Assignment: Restate the entries word for word, leaving nothing out.

Data section below:

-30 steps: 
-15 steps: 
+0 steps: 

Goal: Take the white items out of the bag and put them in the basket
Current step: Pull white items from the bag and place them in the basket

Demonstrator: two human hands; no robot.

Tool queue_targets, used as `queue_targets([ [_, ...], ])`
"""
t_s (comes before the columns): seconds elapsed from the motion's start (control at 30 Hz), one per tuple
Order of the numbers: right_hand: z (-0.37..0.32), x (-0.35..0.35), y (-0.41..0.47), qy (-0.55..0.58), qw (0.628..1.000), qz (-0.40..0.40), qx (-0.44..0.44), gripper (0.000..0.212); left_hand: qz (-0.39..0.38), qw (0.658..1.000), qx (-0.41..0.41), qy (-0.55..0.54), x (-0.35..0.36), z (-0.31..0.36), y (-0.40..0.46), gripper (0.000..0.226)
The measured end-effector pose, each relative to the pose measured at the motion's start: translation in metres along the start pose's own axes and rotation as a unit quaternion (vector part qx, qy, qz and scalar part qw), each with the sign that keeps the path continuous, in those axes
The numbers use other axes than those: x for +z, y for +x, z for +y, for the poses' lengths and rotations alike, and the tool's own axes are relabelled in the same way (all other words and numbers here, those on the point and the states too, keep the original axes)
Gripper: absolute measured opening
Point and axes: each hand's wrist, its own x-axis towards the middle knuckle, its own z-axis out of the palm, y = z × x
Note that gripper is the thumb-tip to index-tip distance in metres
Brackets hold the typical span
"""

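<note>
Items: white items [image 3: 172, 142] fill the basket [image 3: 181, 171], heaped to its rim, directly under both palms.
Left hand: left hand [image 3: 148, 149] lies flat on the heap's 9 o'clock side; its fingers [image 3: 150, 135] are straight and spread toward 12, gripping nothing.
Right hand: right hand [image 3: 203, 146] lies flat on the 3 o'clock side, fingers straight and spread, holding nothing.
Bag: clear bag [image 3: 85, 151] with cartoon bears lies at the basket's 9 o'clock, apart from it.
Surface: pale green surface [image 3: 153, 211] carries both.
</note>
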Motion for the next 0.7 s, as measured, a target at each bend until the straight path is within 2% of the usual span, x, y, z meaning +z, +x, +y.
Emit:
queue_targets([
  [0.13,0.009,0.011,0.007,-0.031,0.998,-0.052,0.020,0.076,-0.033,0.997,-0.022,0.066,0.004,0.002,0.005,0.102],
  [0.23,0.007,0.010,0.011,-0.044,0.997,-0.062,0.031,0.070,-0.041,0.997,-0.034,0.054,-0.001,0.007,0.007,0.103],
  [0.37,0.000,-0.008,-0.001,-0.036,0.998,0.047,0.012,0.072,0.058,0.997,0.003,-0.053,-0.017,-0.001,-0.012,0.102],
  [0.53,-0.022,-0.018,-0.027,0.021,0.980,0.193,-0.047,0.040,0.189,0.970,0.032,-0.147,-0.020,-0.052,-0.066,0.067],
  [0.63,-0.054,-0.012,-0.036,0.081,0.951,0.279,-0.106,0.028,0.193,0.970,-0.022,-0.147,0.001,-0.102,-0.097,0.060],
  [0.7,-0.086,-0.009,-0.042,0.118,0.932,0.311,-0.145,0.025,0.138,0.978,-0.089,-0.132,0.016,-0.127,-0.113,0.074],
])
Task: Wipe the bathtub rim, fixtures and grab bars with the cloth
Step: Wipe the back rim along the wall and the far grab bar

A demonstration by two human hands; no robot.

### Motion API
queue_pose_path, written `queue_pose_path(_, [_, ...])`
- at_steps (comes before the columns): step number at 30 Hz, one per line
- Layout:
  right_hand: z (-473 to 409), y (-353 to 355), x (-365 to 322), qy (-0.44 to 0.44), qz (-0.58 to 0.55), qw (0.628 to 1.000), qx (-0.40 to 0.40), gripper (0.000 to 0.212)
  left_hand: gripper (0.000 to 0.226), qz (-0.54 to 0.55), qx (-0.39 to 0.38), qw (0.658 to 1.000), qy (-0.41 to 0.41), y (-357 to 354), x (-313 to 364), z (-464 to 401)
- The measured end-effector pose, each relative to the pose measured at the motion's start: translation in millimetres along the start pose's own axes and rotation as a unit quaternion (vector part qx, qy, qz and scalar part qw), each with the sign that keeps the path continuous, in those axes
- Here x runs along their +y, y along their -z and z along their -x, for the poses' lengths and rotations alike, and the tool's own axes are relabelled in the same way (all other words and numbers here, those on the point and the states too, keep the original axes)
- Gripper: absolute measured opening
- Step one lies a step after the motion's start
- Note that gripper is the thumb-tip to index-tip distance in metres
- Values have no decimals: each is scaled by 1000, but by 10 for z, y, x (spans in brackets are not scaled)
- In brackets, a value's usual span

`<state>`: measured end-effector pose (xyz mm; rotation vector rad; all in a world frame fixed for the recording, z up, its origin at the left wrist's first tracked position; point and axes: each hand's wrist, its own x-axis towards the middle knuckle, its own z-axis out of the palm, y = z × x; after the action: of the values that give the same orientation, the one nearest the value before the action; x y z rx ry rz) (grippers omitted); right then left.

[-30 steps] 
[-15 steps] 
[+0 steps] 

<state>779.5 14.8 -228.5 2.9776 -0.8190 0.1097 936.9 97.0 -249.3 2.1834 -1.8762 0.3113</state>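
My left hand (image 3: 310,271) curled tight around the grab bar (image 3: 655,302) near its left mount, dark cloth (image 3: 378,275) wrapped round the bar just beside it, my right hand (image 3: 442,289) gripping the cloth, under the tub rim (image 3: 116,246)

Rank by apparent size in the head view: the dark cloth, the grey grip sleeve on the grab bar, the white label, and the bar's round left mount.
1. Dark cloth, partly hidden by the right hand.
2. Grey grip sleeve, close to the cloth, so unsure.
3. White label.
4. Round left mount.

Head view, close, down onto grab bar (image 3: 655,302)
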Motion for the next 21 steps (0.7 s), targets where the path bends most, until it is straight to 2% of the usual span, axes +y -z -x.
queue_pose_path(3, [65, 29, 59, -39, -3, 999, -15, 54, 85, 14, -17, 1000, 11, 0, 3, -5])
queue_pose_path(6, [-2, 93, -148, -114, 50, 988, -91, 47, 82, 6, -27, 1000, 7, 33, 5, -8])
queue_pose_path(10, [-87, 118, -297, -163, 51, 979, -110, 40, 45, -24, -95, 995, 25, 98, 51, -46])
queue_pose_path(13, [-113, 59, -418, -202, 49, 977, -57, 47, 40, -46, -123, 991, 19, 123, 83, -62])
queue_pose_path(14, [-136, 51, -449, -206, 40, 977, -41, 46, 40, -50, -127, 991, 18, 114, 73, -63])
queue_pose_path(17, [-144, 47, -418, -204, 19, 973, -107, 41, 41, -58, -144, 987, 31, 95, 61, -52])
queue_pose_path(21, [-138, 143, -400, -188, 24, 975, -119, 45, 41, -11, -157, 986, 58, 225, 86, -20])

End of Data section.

Solved problem:
-30 steps: 
-15 steps: 
+0 steps: 

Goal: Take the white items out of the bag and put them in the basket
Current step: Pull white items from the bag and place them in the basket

Demonstrator: two human hands; no robot.

Tool queue_targets, used as `queue_targets([ [_, ...], ])`
"""
t_s (comes before the columns): seconds elapsed from the motion's start (control at 30 Hz), one per tuple
Order of the numbers: right_hand: z (-0.37..0.32), x (-0.35..0.35), y (-0.41..0.47), qy (-0.55..0.58), qw (0.628..1.000), qz (-0.40..0.40), qx (-0.44..0.44), gripper (0.000..0.212); left_hand: qz (-0.39..0.38), qw (0.658..1.000), qx (-0.41..0.41), qy (-0.55..0.54), x (-0.35..0.36), z (-0.31..0.36), y (-0.40..0.46), gripper (0.000..0.226)
The measured end-effector pose, each relative to the pose measured at the motion's start: translation in metres along the start pose's own axes and rotation as a unit quaternion (vector part qx, qy, qz and scalar part qw), each with the sign that keeps the path continuous, in those axes
The numbers use other axes than those: x for +z, y for +x, z for +y, for the poses' lengths and rotations alike, and the tool's own axes are relabelled in the same way (all other words and numbers here, those on the point and the states too, keep the original axes)
Gripper: absolute measured opening
Point and axes: each hand's wrist, its own x-axis towards the middle knuckle, its own z-axis out of the palm, y = z × x
Note that gripper is the thumb-tip to index-tip distance in metres
Brackets hold the typical span
"""

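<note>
Items: white items [image 3: 172, 142] fill the basket [image 3: 181, 171], heaped to its rim, directly under both palms.
Left hand: left hand [image 3: 148, 149] lies flat on the heap's 9 o'clock side; its fingers [image 3: 150, 135] are straight and spread toward 12, gripping nothing.
Right hand: right hand [image 3: 203, 146] lies flat on the 3 o'clock side, fingers straight and spread, holding nothing.
Bag: clear bag [image 3: 85, 151] with cartoon bears lies at the basket's 9 o'clock, apart from it.
Surface: pale green surface [image 3: 153, 211] carries both.
</note>
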Motion for the next 0.7 s, as measured, a target at each bend until the straight path is within 2% of the usual span, x, y, z meaning +z, +x, +y.
Emit:
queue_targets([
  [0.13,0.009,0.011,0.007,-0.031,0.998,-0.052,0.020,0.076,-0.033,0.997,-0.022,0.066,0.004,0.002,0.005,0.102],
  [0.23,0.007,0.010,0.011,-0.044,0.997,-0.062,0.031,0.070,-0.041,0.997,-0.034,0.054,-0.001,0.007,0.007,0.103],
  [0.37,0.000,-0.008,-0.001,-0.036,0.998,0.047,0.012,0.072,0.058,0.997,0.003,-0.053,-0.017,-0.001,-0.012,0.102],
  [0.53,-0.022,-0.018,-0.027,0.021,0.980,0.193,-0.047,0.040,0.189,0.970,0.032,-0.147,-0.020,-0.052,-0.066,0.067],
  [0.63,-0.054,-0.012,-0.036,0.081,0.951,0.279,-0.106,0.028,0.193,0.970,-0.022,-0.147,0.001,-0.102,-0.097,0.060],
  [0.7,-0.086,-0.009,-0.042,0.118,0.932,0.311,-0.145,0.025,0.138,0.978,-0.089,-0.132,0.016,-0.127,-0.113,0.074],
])
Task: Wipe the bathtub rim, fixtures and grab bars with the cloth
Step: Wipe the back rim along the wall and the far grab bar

A demonstration by two human hands; no robot.

### Motion API
queue_pose_path, written `queue_pose_path(_, [_, ...])`
- at_steps (comes before the columns): step number at 30 Hz, one per line
- Layout:
  right_hand: z (-473 to 409), y (-353 to 355), x (-365 to 322), qy (-0.44 to 0.44), qz (-0.58 to 0.55), qw (0.628 to 1.000), qx (-0.40 to 0.40), gripper (0.000 to 0.212)
  left_hand: gripper (0.000 to 0.226), qz (-0.54 to 0.55), qx (-0.39 to 0.38), qw (0.658 to 1.000), qy (-0.41 to 0.41), y (-357 to 354), x (-313 to 364), z (-464 to 401)
- The measured end-effector pose, each relative to the pose measured at the motion's start: translation in millimetres along the start pose's own axes and rotation as a unit quaternion (vector part qx, qy, qz and scalar part qw), each with the sign that keeps the path continuous, in those axes
- Here x runs along their +y, y along their -z and z along their -x, for the poses' lengths and rotations alike, and the tool's own axes are relabelled in the same way (all other words and numbers here, those on the point and the states too, keep the original axes)
- Gripper: absolute measured opening
- Step one lies a step after the motion's start
- Note that gripper is the thumb-tip to index-tip distance in metres
- Values have no decimals: each is scaled by 1000, but by 10 for z, y, x (spans in brackets are not scaled)
- In brackets, a value's usual span

`<state>`: measured end-effector pose (xyz mm; rotation vector rad; all in a world frame fixed for the recording, z up, its origin at the left wrist's first tracked position; point and axes: each hand's wrist, its own x-axis towards the middle knuckle, its own z-axis out of the palm, y = z × x; after the action: of the values that give the same orientation, the one nearest the value before the action; x y z rx ry rz) (grippers omitted); right then left.

[-30 steps] 
[-15 steps] 
[+0 steps] 

<state>779.5 14.8 -228.5 2.9776 -0.8190 0.1097 936.9 97.0 -249.3 2.1834 -1.8762 0.3113</state>
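My left hand (image 3: 310,271) curled tight around the grab bar (image 3: 655,302) near its left mount, dark cloth (image 3: 378,275) wrapped round the bar just beside it, my right hand (image 3: 442,289) gripping the cloth, under the tub rim (image 3: 116,246)

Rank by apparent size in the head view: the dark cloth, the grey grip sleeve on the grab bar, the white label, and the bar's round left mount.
1. Dark cloth, partly hidden by the right hand.
2. Grey grip sleeve, close to the cloth, so unsure.
3. White label.
4. Round left mount.

Head view, close, down onto grab bar (image 3: 655,302)
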Motion for the next 21 steps (0.7 s), targets where the path bends most, until it is straight to 2% of the usual span, axes +y -z -x.
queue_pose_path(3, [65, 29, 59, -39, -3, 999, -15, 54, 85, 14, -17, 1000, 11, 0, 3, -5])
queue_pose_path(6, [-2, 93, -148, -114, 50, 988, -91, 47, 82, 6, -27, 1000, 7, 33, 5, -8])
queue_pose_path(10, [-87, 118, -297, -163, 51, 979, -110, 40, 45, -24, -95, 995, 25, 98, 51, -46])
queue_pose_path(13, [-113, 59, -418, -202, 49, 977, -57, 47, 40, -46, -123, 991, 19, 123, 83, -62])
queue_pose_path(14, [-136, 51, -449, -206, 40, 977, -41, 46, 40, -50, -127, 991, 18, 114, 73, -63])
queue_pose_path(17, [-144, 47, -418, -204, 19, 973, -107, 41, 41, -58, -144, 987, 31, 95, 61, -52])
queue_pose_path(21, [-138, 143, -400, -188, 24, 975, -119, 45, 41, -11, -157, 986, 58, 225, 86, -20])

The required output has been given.